* **Problem**
Look below for the line holding "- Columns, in" and the line holding "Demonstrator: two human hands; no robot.". Repeat those two and everything between, exactly.

★ ★ ★ ★ ★ ★ ★

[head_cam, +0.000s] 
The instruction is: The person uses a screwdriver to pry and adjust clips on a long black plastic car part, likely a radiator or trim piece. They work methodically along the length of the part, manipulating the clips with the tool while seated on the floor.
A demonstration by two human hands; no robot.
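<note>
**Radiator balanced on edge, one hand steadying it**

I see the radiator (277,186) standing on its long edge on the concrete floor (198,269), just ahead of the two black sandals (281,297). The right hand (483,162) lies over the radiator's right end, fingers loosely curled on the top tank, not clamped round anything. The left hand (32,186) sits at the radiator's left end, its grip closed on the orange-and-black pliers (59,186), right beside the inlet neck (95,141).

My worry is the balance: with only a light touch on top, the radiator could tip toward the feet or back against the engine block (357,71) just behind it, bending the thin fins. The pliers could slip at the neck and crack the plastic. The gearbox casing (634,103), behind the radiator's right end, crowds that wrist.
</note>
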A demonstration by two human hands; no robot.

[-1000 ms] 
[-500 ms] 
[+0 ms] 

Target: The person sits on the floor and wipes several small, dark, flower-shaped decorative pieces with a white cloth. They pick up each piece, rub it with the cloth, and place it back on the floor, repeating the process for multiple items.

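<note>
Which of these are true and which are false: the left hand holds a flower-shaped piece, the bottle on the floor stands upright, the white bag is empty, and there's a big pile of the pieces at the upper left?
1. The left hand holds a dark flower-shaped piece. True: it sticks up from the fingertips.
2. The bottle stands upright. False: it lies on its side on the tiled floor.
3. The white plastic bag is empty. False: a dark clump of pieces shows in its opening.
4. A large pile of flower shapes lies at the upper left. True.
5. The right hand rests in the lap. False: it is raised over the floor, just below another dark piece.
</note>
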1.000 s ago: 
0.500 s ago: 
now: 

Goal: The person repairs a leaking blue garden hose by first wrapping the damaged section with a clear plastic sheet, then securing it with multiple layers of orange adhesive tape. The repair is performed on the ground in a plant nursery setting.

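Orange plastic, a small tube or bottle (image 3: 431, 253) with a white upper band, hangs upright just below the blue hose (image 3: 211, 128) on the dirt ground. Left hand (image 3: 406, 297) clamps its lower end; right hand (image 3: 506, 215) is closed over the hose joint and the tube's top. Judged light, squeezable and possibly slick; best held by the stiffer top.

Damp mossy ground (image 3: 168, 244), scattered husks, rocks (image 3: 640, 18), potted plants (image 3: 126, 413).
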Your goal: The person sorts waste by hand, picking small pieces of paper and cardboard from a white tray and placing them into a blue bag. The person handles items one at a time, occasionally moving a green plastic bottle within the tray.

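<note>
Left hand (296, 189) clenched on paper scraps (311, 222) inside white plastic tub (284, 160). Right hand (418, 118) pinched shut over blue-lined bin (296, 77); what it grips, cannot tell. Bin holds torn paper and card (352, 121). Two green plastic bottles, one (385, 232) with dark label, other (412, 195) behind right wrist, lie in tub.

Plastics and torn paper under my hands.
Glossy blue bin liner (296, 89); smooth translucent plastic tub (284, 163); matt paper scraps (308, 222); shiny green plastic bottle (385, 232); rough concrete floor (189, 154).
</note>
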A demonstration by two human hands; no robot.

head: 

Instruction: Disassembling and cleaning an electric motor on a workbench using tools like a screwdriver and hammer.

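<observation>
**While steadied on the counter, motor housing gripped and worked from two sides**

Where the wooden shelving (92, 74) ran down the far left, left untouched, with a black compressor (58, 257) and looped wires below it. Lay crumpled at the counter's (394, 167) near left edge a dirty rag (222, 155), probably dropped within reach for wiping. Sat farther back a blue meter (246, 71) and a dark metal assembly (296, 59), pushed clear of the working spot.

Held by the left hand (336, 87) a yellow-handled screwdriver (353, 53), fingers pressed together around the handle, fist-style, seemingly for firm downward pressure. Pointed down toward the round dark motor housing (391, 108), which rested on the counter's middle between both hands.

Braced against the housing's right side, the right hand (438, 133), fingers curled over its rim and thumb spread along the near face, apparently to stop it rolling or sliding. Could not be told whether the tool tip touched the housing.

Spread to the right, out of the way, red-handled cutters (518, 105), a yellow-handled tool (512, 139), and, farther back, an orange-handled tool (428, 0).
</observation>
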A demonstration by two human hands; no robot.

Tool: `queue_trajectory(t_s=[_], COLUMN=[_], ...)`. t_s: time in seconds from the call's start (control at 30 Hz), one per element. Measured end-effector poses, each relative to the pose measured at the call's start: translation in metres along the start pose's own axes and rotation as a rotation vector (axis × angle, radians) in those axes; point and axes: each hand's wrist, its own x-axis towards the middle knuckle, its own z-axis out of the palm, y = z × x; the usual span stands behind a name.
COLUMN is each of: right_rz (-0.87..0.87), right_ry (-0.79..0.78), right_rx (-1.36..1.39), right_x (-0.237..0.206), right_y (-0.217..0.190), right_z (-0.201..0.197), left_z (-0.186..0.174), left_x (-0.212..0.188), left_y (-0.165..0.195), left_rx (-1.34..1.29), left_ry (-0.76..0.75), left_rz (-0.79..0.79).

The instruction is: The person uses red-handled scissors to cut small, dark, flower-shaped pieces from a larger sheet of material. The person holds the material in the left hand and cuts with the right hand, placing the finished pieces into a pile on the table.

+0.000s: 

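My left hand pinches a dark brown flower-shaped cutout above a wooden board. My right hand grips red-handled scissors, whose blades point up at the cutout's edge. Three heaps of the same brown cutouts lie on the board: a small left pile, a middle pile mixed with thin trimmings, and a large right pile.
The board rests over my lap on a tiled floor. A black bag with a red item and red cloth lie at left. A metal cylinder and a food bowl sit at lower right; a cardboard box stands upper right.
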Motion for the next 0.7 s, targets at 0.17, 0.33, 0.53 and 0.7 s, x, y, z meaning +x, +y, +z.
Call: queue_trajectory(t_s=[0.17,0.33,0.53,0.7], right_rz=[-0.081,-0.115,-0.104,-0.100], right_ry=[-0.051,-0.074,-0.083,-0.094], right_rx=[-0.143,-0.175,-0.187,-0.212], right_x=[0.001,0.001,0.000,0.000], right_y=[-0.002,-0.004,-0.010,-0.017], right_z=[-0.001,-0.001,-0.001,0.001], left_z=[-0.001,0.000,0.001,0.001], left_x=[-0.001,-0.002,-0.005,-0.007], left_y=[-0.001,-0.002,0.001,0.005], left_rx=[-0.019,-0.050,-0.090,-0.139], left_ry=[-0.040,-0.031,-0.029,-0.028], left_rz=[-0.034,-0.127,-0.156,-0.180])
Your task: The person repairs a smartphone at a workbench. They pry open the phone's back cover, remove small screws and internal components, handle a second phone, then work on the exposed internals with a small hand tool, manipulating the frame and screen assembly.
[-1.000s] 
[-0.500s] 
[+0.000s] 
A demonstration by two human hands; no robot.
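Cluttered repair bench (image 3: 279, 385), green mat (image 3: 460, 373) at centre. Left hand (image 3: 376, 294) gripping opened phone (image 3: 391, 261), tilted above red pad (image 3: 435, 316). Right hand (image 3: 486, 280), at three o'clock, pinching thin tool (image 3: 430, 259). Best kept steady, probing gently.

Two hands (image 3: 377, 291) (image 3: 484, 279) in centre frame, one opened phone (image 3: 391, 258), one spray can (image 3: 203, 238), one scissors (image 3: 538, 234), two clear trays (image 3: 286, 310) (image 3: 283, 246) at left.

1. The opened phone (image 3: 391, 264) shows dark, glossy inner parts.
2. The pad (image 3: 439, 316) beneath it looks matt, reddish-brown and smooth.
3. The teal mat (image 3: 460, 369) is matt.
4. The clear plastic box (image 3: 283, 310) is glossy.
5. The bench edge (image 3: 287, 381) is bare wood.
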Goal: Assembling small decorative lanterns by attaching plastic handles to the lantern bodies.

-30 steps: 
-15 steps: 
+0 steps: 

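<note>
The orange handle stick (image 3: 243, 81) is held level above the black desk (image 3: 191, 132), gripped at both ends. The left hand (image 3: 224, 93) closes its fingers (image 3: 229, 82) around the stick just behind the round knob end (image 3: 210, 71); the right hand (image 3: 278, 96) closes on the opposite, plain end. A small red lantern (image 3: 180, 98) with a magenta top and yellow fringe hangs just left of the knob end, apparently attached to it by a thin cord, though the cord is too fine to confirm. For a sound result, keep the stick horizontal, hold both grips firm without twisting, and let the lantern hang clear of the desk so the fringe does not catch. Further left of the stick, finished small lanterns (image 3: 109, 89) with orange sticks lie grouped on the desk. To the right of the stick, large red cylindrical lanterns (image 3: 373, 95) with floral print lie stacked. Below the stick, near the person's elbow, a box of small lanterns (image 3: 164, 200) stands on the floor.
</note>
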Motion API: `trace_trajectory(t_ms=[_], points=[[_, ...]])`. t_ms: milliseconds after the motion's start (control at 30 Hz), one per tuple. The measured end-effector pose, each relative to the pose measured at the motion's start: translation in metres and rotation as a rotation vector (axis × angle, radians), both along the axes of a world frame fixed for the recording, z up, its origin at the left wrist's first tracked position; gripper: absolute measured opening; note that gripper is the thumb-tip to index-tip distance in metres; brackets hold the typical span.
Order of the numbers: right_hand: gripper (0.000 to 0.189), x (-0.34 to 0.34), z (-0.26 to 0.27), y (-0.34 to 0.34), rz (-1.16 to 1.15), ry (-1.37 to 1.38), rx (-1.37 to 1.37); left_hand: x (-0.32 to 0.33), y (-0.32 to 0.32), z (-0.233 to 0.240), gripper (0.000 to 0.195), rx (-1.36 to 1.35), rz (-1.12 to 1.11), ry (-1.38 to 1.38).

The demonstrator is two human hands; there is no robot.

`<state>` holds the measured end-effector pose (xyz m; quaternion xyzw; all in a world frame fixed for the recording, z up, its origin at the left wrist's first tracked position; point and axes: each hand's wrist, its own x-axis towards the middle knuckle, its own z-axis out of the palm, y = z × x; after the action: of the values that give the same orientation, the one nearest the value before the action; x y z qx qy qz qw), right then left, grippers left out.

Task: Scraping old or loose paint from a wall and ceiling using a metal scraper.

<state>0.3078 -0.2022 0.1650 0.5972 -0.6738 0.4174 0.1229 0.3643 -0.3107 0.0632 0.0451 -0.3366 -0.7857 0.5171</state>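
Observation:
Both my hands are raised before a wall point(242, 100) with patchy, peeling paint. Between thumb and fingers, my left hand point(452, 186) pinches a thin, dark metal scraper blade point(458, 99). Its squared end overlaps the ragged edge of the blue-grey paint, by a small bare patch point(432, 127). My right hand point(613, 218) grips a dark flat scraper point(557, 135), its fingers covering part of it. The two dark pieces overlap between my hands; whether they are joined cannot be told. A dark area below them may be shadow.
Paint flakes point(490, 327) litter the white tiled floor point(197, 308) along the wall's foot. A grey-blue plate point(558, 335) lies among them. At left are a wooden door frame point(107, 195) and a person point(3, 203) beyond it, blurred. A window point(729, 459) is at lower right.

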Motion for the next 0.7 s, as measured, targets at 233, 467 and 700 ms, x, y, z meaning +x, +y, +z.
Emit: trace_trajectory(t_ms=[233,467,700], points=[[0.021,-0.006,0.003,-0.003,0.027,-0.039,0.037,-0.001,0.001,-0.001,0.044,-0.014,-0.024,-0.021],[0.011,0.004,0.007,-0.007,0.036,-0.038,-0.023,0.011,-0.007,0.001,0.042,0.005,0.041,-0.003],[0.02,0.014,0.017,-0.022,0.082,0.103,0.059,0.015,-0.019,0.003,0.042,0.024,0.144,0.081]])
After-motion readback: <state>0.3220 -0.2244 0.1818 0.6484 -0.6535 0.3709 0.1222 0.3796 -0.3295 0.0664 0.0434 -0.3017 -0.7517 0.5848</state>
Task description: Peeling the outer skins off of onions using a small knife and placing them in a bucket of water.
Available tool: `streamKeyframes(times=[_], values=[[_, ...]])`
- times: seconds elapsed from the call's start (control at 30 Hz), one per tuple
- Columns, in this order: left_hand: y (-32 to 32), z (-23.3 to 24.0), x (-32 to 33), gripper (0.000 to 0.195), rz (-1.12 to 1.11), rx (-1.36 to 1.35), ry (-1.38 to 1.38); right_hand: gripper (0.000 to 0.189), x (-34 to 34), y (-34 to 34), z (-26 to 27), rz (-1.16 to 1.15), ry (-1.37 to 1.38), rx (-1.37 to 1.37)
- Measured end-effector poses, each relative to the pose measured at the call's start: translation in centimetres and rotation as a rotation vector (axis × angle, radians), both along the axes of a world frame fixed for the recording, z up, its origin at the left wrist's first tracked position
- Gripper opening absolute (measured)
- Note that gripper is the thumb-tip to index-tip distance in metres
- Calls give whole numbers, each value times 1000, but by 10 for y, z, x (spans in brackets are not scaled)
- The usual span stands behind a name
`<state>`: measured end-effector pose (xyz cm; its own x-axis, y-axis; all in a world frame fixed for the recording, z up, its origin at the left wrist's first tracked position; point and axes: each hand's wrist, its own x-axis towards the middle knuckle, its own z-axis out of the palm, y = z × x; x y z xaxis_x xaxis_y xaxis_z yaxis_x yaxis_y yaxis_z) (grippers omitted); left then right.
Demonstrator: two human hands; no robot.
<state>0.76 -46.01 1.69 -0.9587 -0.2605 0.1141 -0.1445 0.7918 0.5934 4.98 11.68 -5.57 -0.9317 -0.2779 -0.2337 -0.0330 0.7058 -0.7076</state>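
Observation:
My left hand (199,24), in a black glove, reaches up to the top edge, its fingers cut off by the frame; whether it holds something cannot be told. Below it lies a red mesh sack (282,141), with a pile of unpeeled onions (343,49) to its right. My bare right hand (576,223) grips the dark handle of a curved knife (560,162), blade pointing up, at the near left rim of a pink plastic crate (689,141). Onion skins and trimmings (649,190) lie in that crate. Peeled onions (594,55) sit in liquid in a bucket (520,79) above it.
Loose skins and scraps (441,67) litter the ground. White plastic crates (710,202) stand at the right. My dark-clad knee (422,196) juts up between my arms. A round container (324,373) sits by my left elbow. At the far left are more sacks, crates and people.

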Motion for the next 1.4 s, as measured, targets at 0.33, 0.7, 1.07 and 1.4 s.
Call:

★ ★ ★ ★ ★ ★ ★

* **Response to this task**
- Columns, in this order: left_hand: y (-32 to 32), z (-23.3 to 24.0), x (-32 to 33), gripper (0.000 to 0.195), rz (-1.12 to 1.11), rx (-1.36 to 1.35), ry (-1.38 to 1.38); right_hand: gripper (0.000 to 0.189), x (-34 to 34), y (-34 to 34), z (-26 to 27), rz (-1.16 to 1.15), ry (-1.37 to 1.38), rx (-1.37 to 1.37)
- Measured end-effector poses, each relative to the pose measured at the call's start: translation in centimetres and rotation as a rotation vector (axis × angle, radians), both along the axes of a world frame fixed for the recording, z up, its origin at the left wrist's first tracked position
- Gripper opening absolute (measured)
- Note that gripper is the thumb-tip to index-tip distance in metres
- Calls give whole numbers, each value times 1000, but by 10 for y, z, x (spans in brackets are not scaled)
- The usual span stands behind a name
`<state>`: measured end-effector pose (xyz cm; its own x-axis, y-axis; all in a world frame fixed for the recording, z up, its origin at the left wrist's first tracked position; point and axes: each hand's wrist, its own x-axis towards the middle knuckle, its own z-axis out of the palm, y = z × x; x y z xaxis_x xaxis_y xaxis_z yaxis_x yaxis_y yaxis_z) (grippers omitted); left then right.
Demonstrator: two human hands; no robot.

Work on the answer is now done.